→ **Task statement**
Exactly as written, write out the lines below from the first to the one containing "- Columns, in", inclusive. Pictures do not belong in the copy.

<<<<

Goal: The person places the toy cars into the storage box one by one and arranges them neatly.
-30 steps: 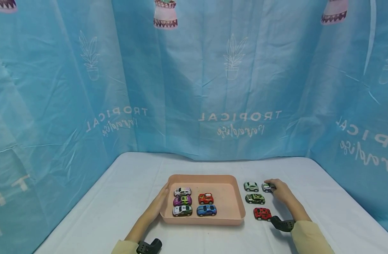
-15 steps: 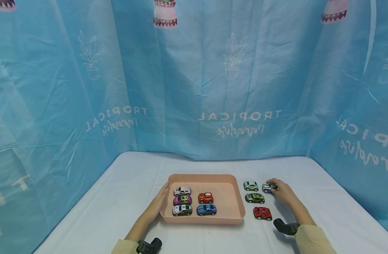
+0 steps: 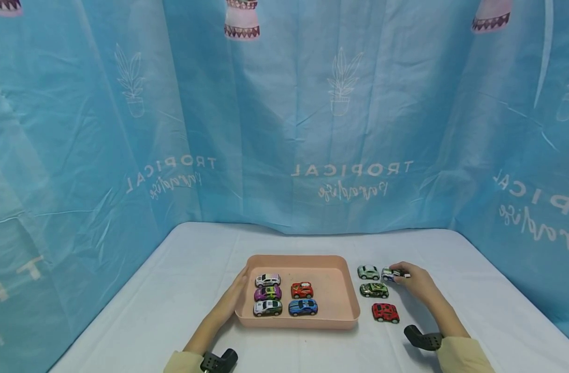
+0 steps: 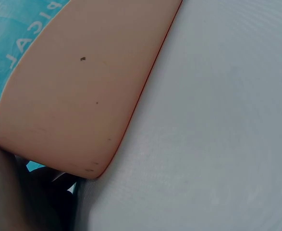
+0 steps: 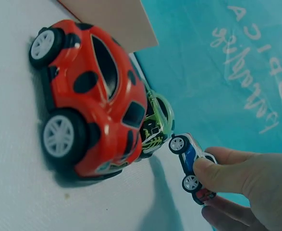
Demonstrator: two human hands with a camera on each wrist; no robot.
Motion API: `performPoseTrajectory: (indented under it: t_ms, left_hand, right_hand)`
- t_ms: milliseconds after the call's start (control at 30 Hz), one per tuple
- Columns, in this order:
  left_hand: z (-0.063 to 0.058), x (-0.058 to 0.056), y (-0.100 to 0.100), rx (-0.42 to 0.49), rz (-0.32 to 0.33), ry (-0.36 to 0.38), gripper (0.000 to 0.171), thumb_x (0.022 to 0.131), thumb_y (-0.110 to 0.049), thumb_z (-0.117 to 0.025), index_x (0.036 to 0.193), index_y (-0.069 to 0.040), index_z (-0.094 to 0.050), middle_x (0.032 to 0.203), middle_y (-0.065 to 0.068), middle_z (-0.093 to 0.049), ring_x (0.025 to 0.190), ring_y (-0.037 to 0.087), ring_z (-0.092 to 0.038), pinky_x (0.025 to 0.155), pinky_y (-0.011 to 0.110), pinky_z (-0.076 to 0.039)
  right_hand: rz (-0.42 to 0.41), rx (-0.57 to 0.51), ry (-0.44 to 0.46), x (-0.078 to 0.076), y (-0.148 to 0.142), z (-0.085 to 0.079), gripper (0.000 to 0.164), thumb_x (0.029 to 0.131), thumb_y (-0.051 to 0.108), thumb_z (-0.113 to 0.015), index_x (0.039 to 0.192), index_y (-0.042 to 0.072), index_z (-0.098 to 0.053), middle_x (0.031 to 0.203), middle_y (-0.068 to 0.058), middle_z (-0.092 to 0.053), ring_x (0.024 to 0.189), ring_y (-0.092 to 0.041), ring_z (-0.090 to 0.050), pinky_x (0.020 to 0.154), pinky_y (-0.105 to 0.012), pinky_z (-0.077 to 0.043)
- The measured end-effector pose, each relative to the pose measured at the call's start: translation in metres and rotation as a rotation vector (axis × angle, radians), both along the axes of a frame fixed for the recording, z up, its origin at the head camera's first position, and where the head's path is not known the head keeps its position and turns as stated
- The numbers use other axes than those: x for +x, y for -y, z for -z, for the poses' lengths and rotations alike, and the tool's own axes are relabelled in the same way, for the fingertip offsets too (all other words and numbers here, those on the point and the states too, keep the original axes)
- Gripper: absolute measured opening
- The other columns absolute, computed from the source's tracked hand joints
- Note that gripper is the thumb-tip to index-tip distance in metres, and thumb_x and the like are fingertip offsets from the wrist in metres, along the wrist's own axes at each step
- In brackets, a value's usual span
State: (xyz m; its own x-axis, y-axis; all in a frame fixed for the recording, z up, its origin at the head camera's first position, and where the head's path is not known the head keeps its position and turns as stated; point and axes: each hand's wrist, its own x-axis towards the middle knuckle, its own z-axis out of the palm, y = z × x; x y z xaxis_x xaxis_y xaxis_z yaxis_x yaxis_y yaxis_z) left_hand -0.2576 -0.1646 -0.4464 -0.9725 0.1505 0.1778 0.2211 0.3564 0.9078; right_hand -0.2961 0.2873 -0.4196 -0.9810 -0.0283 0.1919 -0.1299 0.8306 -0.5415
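White-and-blue toy car (image 5: pixel 190 153) on white-spoked wheels (image 5: pixel 178 144), pinched by right hand (image 3: pixel 417 281), nearer the pale-green toy car (image 3: pixel 368 272) than before; left hand (image 3: pixel 234 294) touches tray (image 3: pixel 297 324), fingers unclear

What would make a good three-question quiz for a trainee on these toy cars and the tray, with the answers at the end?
1. How many cars are in the tray that the left hand touches?
2. True or false: the right hand holds a white-and-blue car.
3. Outside the tray, which car is lowest in the head view?
A. the pale green car
B. the spotted red car
C. the camouflage green car

Key: 1. Five; 2. True; 3. B.
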Motion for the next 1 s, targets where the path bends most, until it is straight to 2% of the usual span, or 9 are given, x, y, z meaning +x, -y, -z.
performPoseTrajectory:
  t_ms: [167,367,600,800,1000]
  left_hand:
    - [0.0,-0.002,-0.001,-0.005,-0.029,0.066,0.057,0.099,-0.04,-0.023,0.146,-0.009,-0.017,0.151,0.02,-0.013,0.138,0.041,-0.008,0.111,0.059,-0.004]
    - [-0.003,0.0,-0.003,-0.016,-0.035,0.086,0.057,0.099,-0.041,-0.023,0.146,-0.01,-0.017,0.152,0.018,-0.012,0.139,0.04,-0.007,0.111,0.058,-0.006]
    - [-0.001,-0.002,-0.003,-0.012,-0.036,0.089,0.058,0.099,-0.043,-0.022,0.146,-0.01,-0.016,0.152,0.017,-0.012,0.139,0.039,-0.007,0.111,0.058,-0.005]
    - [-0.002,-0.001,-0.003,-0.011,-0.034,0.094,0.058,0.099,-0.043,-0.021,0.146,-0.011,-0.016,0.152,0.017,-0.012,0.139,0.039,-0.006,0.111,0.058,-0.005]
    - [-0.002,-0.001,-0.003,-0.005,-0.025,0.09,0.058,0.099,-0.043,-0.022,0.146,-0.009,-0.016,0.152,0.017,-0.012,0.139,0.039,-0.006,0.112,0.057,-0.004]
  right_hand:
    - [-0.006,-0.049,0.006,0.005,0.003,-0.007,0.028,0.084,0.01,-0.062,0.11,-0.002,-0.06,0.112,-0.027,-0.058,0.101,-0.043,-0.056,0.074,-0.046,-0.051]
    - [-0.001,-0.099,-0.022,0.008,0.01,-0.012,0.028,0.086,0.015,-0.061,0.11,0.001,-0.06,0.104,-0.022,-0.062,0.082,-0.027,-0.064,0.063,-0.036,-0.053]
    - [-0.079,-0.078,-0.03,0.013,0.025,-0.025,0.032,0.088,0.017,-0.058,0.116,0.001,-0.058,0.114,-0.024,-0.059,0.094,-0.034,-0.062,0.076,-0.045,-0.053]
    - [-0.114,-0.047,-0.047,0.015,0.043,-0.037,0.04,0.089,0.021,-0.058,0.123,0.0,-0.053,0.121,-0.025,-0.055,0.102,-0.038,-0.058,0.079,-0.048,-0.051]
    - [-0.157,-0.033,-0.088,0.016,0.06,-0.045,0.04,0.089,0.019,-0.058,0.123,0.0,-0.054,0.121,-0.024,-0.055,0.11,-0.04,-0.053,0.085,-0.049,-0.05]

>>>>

→ **Your response**
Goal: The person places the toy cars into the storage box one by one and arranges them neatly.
-30 steps: 
-15 steps: 
+0 steps: 
+0 steps: 
+0 steps: 
Demonstrator: two human hands with a camera on each wrist; no robot.
Motion API: `performPoseTrajectory: (indented under it: t_ms, left_hand, right_hand)`
- t_ms: milliseconds after the call's start (control at 30 Hz), one per tuple
- Columns, in this order:

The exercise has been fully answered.